Dans la ville de Baysarieh, à une vingtaine de kilomètres au sud de Nabatieh – l’un des principaux centres urbains du sud du Liban – les habitants sont montés sur les toits de leurs maisons pour observer les panaches de fumée s’élevant des zones voisines, alors que les avions de guerre israéliens frappaient de nouveau des cibles dans le sud du Liban, mercredi 27 mai 2026.

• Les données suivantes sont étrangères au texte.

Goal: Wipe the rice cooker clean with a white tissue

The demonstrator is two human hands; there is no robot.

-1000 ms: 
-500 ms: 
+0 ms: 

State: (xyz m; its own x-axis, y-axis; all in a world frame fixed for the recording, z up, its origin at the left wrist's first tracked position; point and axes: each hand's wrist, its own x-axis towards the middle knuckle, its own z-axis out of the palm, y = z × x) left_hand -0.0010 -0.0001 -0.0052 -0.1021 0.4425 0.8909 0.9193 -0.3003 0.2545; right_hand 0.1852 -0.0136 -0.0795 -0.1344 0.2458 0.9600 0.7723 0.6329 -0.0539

Les résidents ont rapporté que le bruit des frappes israéliennes se faisait entendre toute la nuit et jusqu’au matin. Les avions de combat ont survolé la zone en continu après un bombardement nocturne intense, leur grondement sourd emplissant le ciel avant d’être ponctué par de fortes explosions dans les villes voisines. Certains habitants ont déclaré ne pas avoir dormi du tout, réveillés en sursaut à plusieurs reprises par les frappes. « Elles se rapprochent de plus en plus chaque jour », a témoigné Hanan Khalil, une résidente de Baysarieh.

Les frappes se sont poursuivies alors que des journalistes arrivaient dans la ville mercredi matin. Le bruit des explosions provenant de Nabatieh et de localités encore plus proches résonnait à travers la localité. Le bruit sourd des tirs d’artillerie était également audible, accompagné du bourdonnement des drones survolant la zone.

Une escalade militaire contre le Hezbollah

Israël a intensifié sa campagne militaire contre le Hezbollah, le groupe armé soutenu par l’Iran, ces derniers jours, frappant des cibles dans tout le Liban et avançant plus profondément sur le territoire libanais. Au moins 31 personnes au Liban ont été tuées dans les frappes de mardi, selon le ministère libanais de la Santé. Le Premier ministre israélien, Benjamin Netanyahu, a déclaré ce jour-là qu’il avait ordonné à l’armée d’« intensifier les coups » contre le groupe.

L’armée israélienne a affirmé avoir frappé plus de 150 sites du Hezbollah pendant la nuit dans le sud et l’est du Liban, notamment des dépôts d’armes et des centres de commandement. Elle a également émis un avertissement d’évacuation pour Nabatieh, exhortant la population à se déplacer au nord du fleuve Zahrani.

Un conflit qui s’enlise

La guerre au Liban a commencé en mars, peu après le début de l’offensive américano-israélienne contre l’Iran, lorsque le Hezbollah a tiré de l’autre côté de la frontière en soutien à Téhéran. Une trêve négociée par les États-Unis est entrée en vigueur en avril, mais des attaques de représailles se sont poursuivies, chaque camp accusant l’autre de violer la trêve. Plus de 3 200 personnes ont été tuées au Liban depuis le début du conflit, selon le ministère libanais de la Santé.

Un Aïd assombri par la violence

À plusieurs reprises mercredi, les habitants de Baysarieh ont regardé à la télévision les avertissements d’évacuation diffusés par Israël. Certains de ceux qui étaient montés sur les toits observaient pour tenter de déterminer où se déroulaient les attaques.

Les rues de Baysarieh étaient inhabituellement calmes, alors que c’était le premier jour de l’Aïd, l’une des deux principales fêtes musulmanes qui marquent la fin du pèlerinage à La Mecque. Quelques enfants faisaient du vélo ou se poursuivaient dans les rues autrement vides, où la plupart des commerces restaient fermés. Le chant des oiseaux résonnait dans la ville, se mêlant aux détonations assourdissantes au loin.

De nombreuses personnes avaient fui lorsque Israël avait émis des avertissements d’évacuation il y a plus d’une semaine, mais certaines étaient depuis revenues. Les familles qui étaient restées demeuraient principalement à l’intérieur plutôt que de rendre visite à leurs proches et voisins, comme il est de coutume pendant l’Aïd. « C’est un Aïd difficile », a déploré Mme Khalil.

Contexte plus large

La violence au Liban semble s’intensifier alors même que le président américain Donald Trump et les responsables iraniens ont signalé des progrès en vue d’un éventuel accord pour mettre fin à la guerre américano-israélienne avec l’Iran.